Saturday, May 28, 2011

O voo 447 e a conveniente culpa dos pilotos

No dia 01 de junho de 2009 o Brasil ficou triste com a queda de uma aeronave da Air France que matou 228 pessoas, no acidente conhecido como "a queda do voo 447".

Para além da tristeza dos familiares e amigos que sofrem com a perda das vidas, um acidente aéreo é sempre uma oportunidade para aprimorar procedimentos e práticas que contribuem para que outros não ocorram. Qualquer pessoa que tenha segurança em uma viagem aérea deve isso, em parte, aos estudos e conclusões dos acidentes que ocorreram no passado. As vidas perdidas de outras pessoas acabam por proteger as nossas. É também por isso que devemos o respeito aos que se foram em acidentes aéreos. Passageiros, tripulação e vítimas em terra.

O voo 447 trouxe elementos adicionais para um caso que deveria seguir o padrão de todos os outros. Apurar as falhas, avaliar os erros, apontar responsabilidades. Punir eventuais culpados.


Mas algo de estranho tem acontecido. As autoridades francesas demonstraram um interesse para lá de curioso no episódio. Gastaram muito dinheiro e tecnologia para recuperar a caixa-preta do avião. Ao mesmo tempo, a Air France tem se desdobrado para provar que não teve responsabilidade na falta da troca de equipamentos que poderiam ter contribuído para a queda do avião.

O caso está prestes a completar 2 anos e especulações surgem numa direção perigosa, a saber, a responsabilização do piloto e de seus co-pilotos.
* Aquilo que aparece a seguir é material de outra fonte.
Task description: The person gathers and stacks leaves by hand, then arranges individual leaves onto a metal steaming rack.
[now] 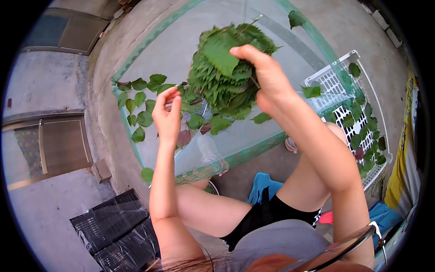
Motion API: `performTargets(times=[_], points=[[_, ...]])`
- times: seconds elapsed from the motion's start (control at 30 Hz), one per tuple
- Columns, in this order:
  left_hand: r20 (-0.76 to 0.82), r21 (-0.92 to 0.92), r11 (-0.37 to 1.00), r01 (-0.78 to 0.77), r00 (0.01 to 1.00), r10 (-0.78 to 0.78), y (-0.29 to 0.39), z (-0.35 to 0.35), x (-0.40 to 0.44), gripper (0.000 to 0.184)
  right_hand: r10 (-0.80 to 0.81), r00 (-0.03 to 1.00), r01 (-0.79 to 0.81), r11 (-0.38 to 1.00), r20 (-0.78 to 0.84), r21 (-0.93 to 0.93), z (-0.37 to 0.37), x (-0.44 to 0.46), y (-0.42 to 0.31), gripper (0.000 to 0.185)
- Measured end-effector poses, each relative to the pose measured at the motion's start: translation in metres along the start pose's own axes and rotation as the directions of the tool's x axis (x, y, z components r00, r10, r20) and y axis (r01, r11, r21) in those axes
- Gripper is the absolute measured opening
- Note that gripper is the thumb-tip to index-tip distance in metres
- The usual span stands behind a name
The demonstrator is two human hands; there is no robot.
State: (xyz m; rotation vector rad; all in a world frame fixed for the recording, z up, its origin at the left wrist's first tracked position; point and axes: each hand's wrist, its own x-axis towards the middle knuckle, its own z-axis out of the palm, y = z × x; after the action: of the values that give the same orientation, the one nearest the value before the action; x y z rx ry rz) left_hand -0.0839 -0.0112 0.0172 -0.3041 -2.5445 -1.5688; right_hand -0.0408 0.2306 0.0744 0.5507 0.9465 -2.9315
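Observation:
A thick stack of green, jagged-edged leaves point(222, 81), which look like perilla, is held up in my right hand point(267, 75). The thumb lies on top of the stack and the other fingers are hidden beneath it. To the left, my left hand point(167, 115) hovers over the mesh with its fingers curled and closed near the tips. A loose leaf point(164, 87) lies right by those fingertips; whether they grip a stem is not clear. Single leaves point(144, 119), mostly green and some purplish, lie spread on the pale mesh sheet point(163, 50) below both hands.
Green lace trim point(244, 156) edges the mesh. A white plastic crate point(353, 131) with scattered leaves stands at the right. A blue plastic stool point(263, 186) is near my legs. Black wrapped trays point(115, 226) lie lower left, and yellow cloth point(398, 167) hangs far right.

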Motion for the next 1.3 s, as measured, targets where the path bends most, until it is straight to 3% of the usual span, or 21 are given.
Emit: performTargets(times=[0.07,0.17,0.23,0.47,0.53,0.57,0.63,0.73,0.87,0.97,1.0,1.03,1.1,1.3], points=[[0.153,0.056,0.986,0.154,0.975,-0.161,-0.029,0.010,0.018,0.027,-0.054,0.996,0.057,0.997,-0.066,0.047,-0.002,0.006,-0.021,0.022],[0.225,0.241,0.950,0.198,0.941,-0.254,-0.065,0.031,0.051,0.027,-0.156,0.977,0.167,0.983,-0.146,0.069,-0.007,0.013,-0.040,0.021],[0.188,0.491,0.868,-0.074,0.982,-0.023,-0.081,0.049,0.075,0.028,-0.176,0.968,0.197,0.975,-0.177,0.105,-0.015,0.018,-0.050,0.019],[-0.036,0.696,0.718,0.013,0.999,0.017,-0.111,0.105,0.133,0.033,-0.168,0.950,0.209,0.968,-0.265,0.136,-0.023,0.022,-0.064,0.018],[0.064,0.748,0.642,-0.167,0.981,0.181,-0.109,0.113,0.136,0.035,-0.183,0.945,0.226,0.965,-0.273,0.136,-0.023,0.020,-0.066,0.017],[0.069,0.747,0.643,-0.170,0.981,0.179,-0.109,0.116,0.139,0.035,-0.194,0.940,0.239,0.962,-0.279,0.136,-0.024,0.020,-0.066,0.017],[0.237,0.787,0.493,-0.370,0.920,0.312,-0.115,0.119,0.146,0.037,-0.224,0.933,0.267,0.955,-0.280,0.128,-0.032,0.023,-0.069,0.017],[0.314,0.791,0.416,-0.449,0.881,0.353,-0.119,0.124,0.145,0.031,-0.252,0.924,0.296,0.948,-0.289,0.118,-0.034,0.022,-0.070,0.016],[0.216,0.777,0.466,-0.423,0.875,0.434,-0.120,0.138,0.144,0.023,-0.254,0.927,0.291,0.951,-0.277,0.102,-0.033,0.021,-0.070,0.016],[0.221,0.634,0.638,-0.437,0.893,0.392,-0.098,0.151,0.135,0.017,-0.236,0.927,0.276,0.955,-0.291,0.107,-0.030,0.022,-0.067,0.016],[0.218,0.635,0.640,-0.433,0.895,0.390,-0.108,0.159,0.135,0.017,-0.234,0.927,0.275,0.955,-0.294,0.108,-0.030,0.022,-0.066,0.016],[0.234,0.536,0.736,-0.413,0.911,0.340,-0.115,0.167,0.138,0.017,-0.232,0.926,0.274,0.955,-0.298,0.109,-0.029,0.022,-0.065,0.016],[0.326,0.600,0.610,-0.517,0.855,0.403,-0.121,0.178,0.138,0.018,-0.225,0.933,0.265,0.958,-0.280,0.113,-0.029,0.023,-0.064,0.016],[0.327,0.685,0.592,-0.426,0.905,0.273,-0.133,0.188,0.139,0.016,-0.220,0.935,0.262,0.957,-0.276,0.123,-0.025,0.022,-0.063,0.016]])
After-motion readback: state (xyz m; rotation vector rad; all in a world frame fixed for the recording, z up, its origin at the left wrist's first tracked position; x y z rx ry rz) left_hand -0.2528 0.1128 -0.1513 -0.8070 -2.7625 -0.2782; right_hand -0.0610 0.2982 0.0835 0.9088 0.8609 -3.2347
Culpar um piloto por um acidente sem sobreviventes é sempre um recurso conveniente àqueles que de fato deveriam ser responsabilizados. Pilotos mortos não podem se defender. Isso livra a cara de quem deveria ser enquadrado como responsável, negligente ou culpado.


A Airbus, fabricante do avião que caiu, tem sido acusada com frequência por defeitos de concepção de engenharia que na prática colocam as vidas das pessoas em risco. Apenas para lembrar, desconfianças também recaíram sobre a Airbus na queda do avião da TAM em Congonhas, São Paulo.
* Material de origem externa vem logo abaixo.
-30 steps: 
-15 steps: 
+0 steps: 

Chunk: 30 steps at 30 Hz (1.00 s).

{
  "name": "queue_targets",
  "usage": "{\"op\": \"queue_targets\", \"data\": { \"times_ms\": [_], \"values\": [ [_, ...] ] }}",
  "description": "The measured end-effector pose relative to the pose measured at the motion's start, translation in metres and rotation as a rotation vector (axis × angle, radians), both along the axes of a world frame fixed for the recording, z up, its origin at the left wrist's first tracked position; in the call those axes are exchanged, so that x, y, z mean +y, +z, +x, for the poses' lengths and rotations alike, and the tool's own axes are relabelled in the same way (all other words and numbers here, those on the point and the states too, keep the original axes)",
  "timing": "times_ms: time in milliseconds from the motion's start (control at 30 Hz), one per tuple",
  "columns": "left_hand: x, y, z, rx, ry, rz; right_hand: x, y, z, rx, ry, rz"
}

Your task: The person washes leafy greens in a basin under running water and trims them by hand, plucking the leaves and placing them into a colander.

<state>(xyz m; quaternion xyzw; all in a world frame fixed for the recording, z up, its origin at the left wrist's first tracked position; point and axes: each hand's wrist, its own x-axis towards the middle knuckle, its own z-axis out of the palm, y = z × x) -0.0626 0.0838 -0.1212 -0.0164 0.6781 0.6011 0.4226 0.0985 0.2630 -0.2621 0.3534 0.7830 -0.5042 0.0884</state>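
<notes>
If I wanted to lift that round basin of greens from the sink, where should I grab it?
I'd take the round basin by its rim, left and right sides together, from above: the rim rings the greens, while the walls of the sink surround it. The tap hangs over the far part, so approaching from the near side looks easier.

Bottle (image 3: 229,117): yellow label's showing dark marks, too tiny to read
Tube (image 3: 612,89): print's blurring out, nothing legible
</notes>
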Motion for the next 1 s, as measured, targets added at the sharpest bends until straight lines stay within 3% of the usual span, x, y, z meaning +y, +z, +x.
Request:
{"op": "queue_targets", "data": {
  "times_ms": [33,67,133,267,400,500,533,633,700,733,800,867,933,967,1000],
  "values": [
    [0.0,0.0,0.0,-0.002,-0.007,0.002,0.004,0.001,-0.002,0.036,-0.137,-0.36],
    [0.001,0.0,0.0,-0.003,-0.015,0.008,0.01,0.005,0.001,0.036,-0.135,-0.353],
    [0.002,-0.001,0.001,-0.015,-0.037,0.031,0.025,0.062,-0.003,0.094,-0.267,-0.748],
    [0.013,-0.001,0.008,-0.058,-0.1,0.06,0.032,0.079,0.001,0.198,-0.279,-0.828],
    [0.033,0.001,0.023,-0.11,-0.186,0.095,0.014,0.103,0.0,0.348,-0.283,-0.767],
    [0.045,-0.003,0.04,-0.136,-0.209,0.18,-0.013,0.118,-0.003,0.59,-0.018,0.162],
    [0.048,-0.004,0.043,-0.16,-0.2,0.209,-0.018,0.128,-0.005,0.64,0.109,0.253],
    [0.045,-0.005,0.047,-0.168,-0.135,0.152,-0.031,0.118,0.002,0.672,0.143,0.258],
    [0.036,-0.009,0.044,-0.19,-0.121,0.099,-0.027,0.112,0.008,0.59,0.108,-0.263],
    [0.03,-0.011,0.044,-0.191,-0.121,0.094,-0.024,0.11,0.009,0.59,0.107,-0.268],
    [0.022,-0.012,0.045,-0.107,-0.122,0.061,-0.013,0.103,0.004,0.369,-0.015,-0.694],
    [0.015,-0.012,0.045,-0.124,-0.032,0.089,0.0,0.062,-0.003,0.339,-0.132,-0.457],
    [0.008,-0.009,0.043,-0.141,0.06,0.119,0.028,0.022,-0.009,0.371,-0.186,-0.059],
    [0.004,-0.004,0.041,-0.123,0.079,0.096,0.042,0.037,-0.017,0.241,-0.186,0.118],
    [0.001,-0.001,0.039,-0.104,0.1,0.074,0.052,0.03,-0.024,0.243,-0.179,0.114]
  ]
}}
Alguém muito maldoso poderia insinuar que há algo de estranho nesses acidentes em que a Airbus é acusada de erros de fabricação e que nada acontece para ela. A fábrica fica em Toulouse, França. Admitir que alguns modelos da empresa não são seguros é o mesmo que pedir para que as companhias aéreas de todo o mundo não comprem seus aviões.


Não é conveniente para a Airbus que eventuais falhas de fabricação sejam provadas. Não é boa notícia para a França ter uma queda de vendas da Airbus, pois isso significaria menos empregos, menos impostos e a perda de mercado para a concorrente dos EUA, a Boeing. Numa época em que a economia na Europa não vai nada bem.


Tem muita gente com altos salários na França torcendo para que a culpa do acidente do voo 447 recaia sobre a tripulação. E gente maldosa diria que a o governo francês daria uma força para que isso ocorresse. O palpiteiro jamais acusaria o governo de um país amigo e soberano de manipular informações que afetam seus interesses políticos e econômicos. Governos não mentem, nunca. E em nenhum lugar do mundo. Governos não mentem quando há vidas humanas em discussão...


Para não deixar de seguir no seu compromisso com o absurdo a revista veja- aqui sempre com minúsculas- deu mais uma das suas. Na última edição a dita revista surpreendeu mais uma vez. Usa de todo o seu sensacionalismo para forçar a tese de que a culpa foi dos pilotos. E o mais inusitado: brinca com a tragédia alheia ao estampar o pânico da queda de um avião com técnicas de HQ. Na capa.

O caso em si já causa constrangimento. Uma revista como essa, náusea.


Sobre o indiciamento da Airbus na justiça francesa:



Vale a pena saber o que o sindicato do pilotos tem a dizer sobre o caso:



1 comment:

Giu said...

Bom, não sei até que ponto dispender tecnologia e dinheiro para a recuperação da caixa preta demonstra que a Airbus possa ter falhado na produção. Se eles recuperarem e o indício for de falha mecânica tudo pode piorar.
Porém como o sr mesmo disse, é sempre bom e devemos agradecer a estas pessoas por tornarem os voos diariamente mais seguros. Mesmo que isso seja para eles um mero negócio, ou que seja por medo de perder um grande negócio, isso previne vidas de se perderem.